The output should be all lines of the entries below in which the word "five" occurs.

** Opening SOURCE INFORMATION block **

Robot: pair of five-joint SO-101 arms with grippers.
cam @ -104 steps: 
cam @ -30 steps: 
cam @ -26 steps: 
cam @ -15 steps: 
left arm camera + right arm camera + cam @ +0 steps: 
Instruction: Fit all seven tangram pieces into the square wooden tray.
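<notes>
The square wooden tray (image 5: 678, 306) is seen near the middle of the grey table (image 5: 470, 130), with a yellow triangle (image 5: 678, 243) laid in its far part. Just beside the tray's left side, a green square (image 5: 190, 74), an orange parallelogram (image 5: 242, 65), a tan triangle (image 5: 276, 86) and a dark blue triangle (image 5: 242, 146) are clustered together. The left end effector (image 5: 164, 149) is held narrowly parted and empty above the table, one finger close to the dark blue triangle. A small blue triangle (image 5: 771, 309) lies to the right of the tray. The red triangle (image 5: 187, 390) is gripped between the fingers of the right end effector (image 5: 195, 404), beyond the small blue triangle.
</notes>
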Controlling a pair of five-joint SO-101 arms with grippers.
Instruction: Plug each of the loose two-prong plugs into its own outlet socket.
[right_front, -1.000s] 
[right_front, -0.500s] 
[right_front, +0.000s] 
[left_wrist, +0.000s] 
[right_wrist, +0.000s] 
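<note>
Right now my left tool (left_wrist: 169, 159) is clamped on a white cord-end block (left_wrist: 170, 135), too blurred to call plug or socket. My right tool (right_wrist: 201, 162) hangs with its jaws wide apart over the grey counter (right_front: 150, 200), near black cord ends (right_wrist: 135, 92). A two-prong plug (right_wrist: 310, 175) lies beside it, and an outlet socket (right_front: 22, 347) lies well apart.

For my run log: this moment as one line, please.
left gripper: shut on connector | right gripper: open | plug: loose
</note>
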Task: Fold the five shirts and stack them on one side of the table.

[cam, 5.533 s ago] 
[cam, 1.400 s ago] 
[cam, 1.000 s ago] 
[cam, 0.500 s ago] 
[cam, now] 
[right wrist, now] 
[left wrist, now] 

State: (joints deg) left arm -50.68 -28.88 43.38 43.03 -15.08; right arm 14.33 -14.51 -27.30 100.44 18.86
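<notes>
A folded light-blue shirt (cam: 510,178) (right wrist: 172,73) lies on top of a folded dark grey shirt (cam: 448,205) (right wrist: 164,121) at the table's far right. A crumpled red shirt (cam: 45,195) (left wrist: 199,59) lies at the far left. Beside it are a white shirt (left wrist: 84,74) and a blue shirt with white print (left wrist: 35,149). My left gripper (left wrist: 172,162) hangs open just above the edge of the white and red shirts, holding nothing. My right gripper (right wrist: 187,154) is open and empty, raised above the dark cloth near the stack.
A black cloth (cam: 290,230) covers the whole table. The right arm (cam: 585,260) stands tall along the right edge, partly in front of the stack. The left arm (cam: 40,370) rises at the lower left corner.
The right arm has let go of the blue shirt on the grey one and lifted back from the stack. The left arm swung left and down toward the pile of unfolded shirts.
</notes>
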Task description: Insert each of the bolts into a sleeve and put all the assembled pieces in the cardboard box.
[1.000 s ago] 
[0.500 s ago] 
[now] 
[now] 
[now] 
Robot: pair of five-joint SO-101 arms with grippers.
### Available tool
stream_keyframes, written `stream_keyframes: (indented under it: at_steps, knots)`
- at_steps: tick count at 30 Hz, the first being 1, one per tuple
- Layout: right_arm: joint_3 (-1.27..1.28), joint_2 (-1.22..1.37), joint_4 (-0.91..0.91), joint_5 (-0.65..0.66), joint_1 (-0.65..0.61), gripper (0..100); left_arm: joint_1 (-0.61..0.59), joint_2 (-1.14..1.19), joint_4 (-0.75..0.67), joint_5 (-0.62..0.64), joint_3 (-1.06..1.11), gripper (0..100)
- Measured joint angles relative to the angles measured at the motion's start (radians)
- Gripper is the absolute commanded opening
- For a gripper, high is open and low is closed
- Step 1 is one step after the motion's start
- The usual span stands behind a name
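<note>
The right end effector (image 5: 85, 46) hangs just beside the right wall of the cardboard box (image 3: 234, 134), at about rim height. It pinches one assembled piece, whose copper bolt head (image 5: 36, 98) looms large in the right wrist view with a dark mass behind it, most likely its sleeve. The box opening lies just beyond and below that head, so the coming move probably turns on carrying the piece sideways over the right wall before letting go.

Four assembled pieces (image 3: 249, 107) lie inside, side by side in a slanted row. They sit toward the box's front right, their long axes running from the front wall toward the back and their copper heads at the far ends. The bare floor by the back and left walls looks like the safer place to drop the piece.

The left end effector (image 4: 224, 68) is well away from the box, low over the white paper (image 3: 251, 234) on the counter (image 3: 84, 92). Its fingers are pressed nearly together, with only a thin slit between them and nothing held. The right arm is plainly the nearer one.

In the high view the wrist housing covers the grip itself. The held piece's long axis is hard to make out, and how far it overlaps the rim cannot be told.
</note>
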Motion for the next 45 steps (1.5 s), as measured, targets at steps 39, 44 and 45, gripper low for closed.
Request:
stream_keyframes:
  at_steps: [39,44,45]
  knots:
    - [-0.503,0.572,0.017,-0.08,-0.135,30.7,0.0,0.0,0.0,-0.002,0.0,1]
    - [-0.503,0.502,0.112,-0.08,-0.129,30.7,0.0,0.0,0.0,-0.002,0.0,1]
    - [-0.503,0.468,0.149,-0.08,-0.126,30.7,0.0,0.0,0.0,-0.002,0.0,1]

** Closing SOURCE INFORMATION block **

# [ANSWER TO THE EXERCISE]
Robot: pair of five-joint SO-101 arms with grippers.
Controlling a pair of five-joint SO-101 arms with grippers.
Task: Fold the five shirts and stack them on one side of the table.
Robot: pair of five-joint SO-101 arms with grippers.

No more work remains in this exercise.